Copy out the data below verbatim.

○ ○ ○ ○ ○ ○ ○

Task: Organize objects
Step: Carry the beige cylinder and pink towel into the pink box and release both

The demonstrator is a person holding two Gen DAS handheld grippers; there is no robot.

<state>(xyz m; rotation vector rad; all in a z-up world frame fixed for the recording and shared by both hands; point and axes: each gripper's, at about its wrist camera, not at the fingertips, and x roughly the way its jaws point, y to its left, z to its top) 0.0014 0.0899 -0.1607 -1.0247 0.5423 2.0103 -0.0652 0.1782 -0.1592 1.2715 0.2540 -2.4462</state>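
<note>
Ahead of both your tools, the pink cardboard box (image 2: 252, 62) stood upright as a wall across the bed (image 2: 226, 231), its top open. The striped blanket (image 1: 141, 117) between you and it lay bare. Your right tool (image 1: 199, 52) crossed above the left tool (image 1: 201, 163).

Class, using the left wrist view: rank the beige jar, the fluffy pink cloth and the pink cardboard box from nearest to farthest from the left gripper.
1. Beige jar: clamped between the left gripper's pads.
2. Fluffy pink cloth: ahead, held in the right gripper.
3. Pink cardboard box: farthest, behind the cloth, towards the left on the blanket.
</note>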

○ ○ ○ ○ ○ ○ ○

YOUR SOLUTION:
Task: Organize objects
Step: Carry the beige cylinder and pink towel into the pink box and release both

The demonstrator is a person holding two Gen DAS handheld grippers; there is no robot.

<state>(xyz m; rotation vector rad; all in a z-up world frame fixed for the recording and shared by both hands; point and axes: each gripper's, at about its wrist camera, not at the fingertips, and x roughly the way its jaws point, y to its left, z to its top) 0.0014 0.0899 -0.1607 -1.0247 0.5423 2.0103 -0.0652 0.1782 -0.1592 1.2715 0.2540 -2.4462</state>
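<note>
Ahead of both your tools, the pink cardboard box (image 2: 252, 62) stood upright as a wall across the bed (image 2: 226, 231), its top open. The striped blanket (image 1: 141, 117) between you and it lay bare. Your right tool (image 1: 199, 52) crossed above the left tool (image 1: 201, 163).

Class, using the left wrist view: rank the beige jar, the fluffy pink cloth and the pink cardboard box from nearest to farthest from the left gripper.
1. Beige jar: clamped between the left gripper's pads.
2. Fluffy pink cloth: ahead, held in the right gripper.
3. Pink cardboard box: farthest, behind the cloth, towards the left on the blanket.
</note>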

The answer requires nothing more.